Do you have any tips on how to prepare mentally before going into a tough game?
Take some time, and do whatever you have to do to get into your zone. I like to spend time with my headphones on listening to music, just getting pumped up. At this point you as a player or a coach aren’t learning new things or teaching new things. Have faith that you know the strengths and weaknesses of your teammates, and you have to get out of the pool knowing that you gave it your all and that you did everything that you could have done.
How about tips on how to deal with failure?
First off, failure is a learning opportunity. I would say, be open to failure, and channel your
failure and maybe your anger into your efforts for success. It doesn’t help to sit around and think about the past. For big failures in your life, find a mentor to help you through those times.
Last but not least, favorite Kyle moments?
Oh gosh, there are too many, let me think on this. Kyle took my Menlo team on a SoCal trip.

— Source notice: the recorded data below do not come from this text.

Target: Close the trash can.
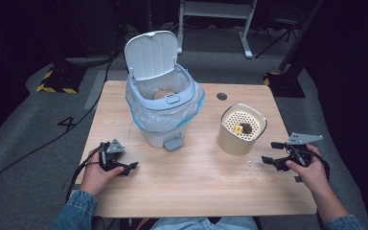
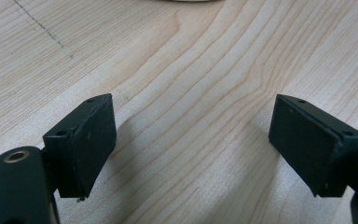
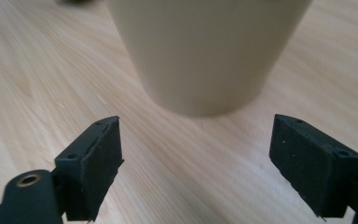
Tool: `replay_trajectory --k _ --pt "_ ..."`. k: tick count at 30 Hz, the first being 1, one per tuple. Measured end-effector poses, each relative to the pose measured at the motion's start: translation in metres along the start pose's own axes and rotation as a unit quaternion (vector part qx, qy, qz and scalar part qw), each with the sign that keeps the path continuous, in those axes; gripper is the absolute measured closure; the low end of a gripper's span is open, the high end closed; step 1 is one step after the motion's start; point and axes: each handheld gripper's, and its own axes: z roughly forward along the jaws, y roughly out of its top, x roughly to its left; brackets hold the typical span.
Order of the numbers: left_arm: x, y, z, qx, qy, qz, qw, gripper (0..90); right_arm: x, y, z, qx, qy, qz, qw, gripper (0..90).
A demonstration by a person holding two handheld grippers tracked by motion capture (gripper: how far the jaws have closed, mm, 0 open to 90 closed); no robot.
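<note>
On the table, right of middle: a beige cup stands upright, just ahead of the right gripper.
Cup, looks: tapered, narrower at the foot, with a pale perforated insert set in its mouth; something small and yellow lies on the insert beside a dark spot I cannot make out.
Right gripper: jaws spread wide with nothing between them, pointing at the cup, near it but apart.
Left gripper: low over bare wood at the near left, well apart from the cup; jaws wide open and empty.
Bin: a grey-white pedal bin stands behind the middle of the table, lid tipped up and back, a clear liner with a blue edge folded over its rim, pedal facing the person.
Table: light wood, with a dark round hole near the far edge.
In the way: open wood lies between the right gripper and the cup; the bin stands to the cup's left, apart from it.
High view alone: the cup's insert and yellow bit, the bin, both hands.
Right gripper view: the cup's smooth wall and foot, close up between the pads.
Left gripper view: wood grain between the pads, with a faint dotted line on the wood further off.
</note>
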Motion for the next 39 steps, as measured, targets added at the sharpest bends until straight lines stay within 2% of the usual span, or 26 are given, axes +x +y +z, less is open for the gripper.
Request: replay_trajectory --k 2,6,13,17,21,26,29,31,32,36,39 --pt "0.000 0.000 0.000 -0.001 0.000 -0.001 1.0000 15.7 0.000 -0.011 0.008 0.013 -0.013 -0.002 0.9998 17.3" --pt "0.000 0.000 0.000 -0.001 0.001 -0.003 1.0000 15.9 0.001 -0.027 0.020 0.031 -0.016 0.006 0.9994 17.3" --pt "0.001 0.000 -0.001 -0.004 0.004 -0.011 0.9999 20.1 0.006 -0.040 0.030 0.042 -0.032 0.004 0.9986 16.6" --pt "0.003 0.003 -0.007 -0.020 -0.006 -0.025 0.9995 21.7 0.009 -0.044 0.031 0.032 -0.048 0.005 0.9983 15.4" --pt "0.005 0.010 -0.018 -0.038 -0.006 -0.023 0.9990 22.4 0.011 -0.046 0.032 0.026 -0.056 0.008 0.9981 14.7" --pt "0.008 0.026 -0.035 -0.070 -0.016 -0.033 0.9969 24.4 0.010 -0.046 0.032 0.025 -0.053 0.008 0.9982 14.8" --pt "0.009 0.040 -0.046 -0.094 -0.044 -0.039 0.9938 23.4 0.011 -0.046 0.032 0.024 -0.057 0.010 0.9980 15.0" --pt "0.011 0.049 -0.055 -0.104 -0.055 -0.030 0.9926 22.1 0.011 -0.046 0.032 0.024 -0.057 0.010 0.9980 15.0" --pt "0.013 0.053 -0.060 -0.106 -0.054 -0.023 0.9927 22.1 0.011 -0.046 0.032 0.024 -0.058 0.010 0.9980 15.0" --pt "0.018 0.073 -0.079 -0.130 -0.053 -0.009 0.9901 23.4 0.012 -0.046 0.031 0.024 -0.058 0.011 0.9980 15.2" --pt "0.020 0.089 -0.090 -0.139 -0.051 0.004 0.9890 26.1 0.012 -0.046 0.031 0.024 -0.058 0.011 0.9979 15.4"
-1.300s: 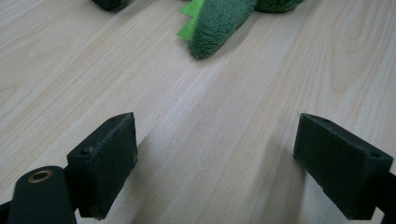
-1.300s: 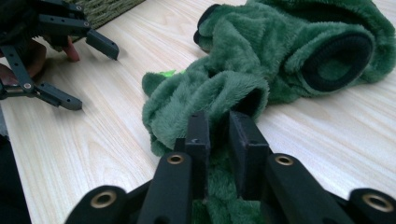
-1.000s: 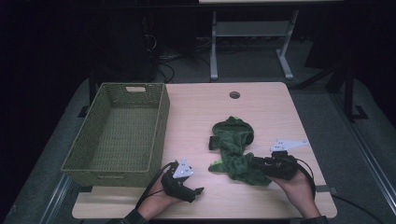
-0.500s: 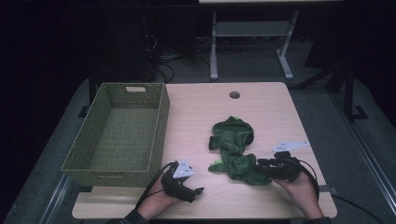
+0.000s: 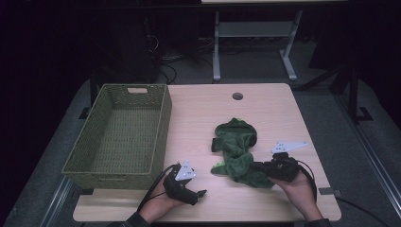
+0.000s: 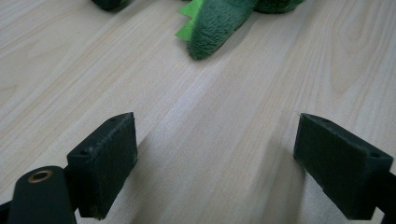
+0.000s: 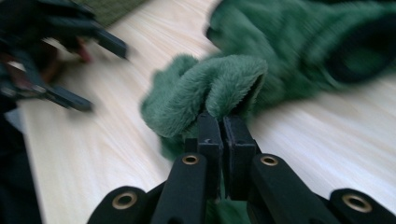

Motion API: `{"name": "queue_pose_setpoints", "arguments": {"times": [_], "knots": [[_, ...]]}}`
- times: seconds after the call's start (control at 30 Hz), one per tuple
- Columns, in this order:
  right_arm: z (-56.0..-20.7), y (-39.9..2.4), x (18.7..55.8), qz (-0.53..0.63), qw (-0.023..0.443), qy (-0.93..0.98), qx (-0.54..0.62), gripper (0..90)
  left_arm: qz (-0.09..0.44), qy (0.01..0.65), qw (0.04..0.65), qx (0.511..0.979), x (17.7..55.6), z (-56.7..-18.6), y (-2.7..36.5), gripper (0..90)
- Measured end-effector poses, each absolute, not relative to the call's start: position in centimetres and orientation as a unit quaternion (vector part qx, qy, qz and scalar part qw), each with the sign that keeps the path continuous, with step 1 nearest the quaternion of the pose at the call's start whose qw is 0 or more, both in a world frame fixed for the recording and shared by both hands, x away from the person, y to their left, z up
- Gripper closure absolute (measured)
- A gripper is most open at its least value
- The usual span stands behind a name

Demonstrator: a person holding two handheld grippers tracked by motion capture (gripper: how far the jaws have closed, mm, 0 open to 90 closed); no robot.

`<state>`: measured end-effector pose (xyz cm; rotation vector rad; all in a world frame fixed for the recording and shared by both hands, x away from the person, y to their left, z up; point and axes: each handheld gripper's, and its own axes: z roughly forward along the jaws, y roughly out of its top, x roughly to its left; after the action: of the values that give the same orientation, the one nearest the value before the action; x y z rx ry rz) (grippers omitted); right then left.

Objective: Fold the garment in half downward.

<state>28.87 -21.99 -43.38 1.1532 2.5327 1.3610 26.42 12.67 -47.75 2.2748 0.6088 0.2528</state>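
A green plush toy (image 5: pixel 239 151) lies crumpled on the wooden table (image 5: pixel 265 109), right of centre. My right gripper (image 5: pixel 257 166) reaches in from the right at the toy's near end. In the right gripper view its jaws have just been closing, and the right gripper (image 7: pixel 222 122) is now pinched on a fold of the green plush (image 7: pixel 210 88). My left gripper (image 5: pixel 201 194) rests low near the front edge, pointing right. In its own view the left gripper (image 6: pixel 215 158) stands wide open over bare wood, with the toy's tip (image 6: pixel 219 28) farther ahead.
A green woven basket (image 5: pixel 163 127) with nothing in it stands on the table's left half, just behind my left hand. A round cable hole (image 5: pixel 238 96) sits near the table's far edge. Dark floor and a metal stand (image 5: pixel 250 42) lie beyond.
The right gripper has edged slightly left into the near end of the plush toy. The left gripper and the basket have stayed put.
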Motion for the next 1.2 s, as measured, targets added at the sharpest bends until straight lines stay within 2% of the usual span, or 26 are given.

We stopped in SB to play polo and of course hit up a taqueria in Isla Vista. We all ordered
burritos, not knowing what we were in for size wise. Kyle ordered a bunch of massive nachos too, which of course we ate. Half way through burrito course we couldn’t eat anymore. Kyle’s moment, “Come on, you can do it, 4th quarter push.” This 4th quarter push became a team mantra and a saying we used at team dinners and games. I call Kyle my Yoda, he is such a great mentor and an amazing support in my water polo career as both a player and coach.
Additionally… a Craig memory…. Driving back from LA summer polo. HOT so HOT with NO
AC in a 10 passenger van and bad radio. So we stopped at a gas station and bought tapes. Not sure if you know what a cassette tape is :). But the only thing they had was old skool bad rap and funk. Now old skool is defined that this was in the 90s. 🙂 Hilarious and memorable trip.
When I mentioned that Josh Minnis was my first coach at Stanford…
Josh Minnis?? As in Josh? About this tall? *motions around her thigh* You’re kidding, I
remember Josh as the little kid eating fries on the pool deck all the time. During winter polo
when we were Peninsula United, PU! Craig and Teddy made us do a TON of conditioning. Of
them being these things called Hungarian Lung-Busters, and you would have to sprint butterfly across the pool, get out, do pushups, come back underwater with no breaths, and get out and do more pushups. It was horrible, but whenever we were done, we would be gasping on the wall, we would call Josh over and open our mouths, and he would drop fries in, he was kind of like a mother bird to us.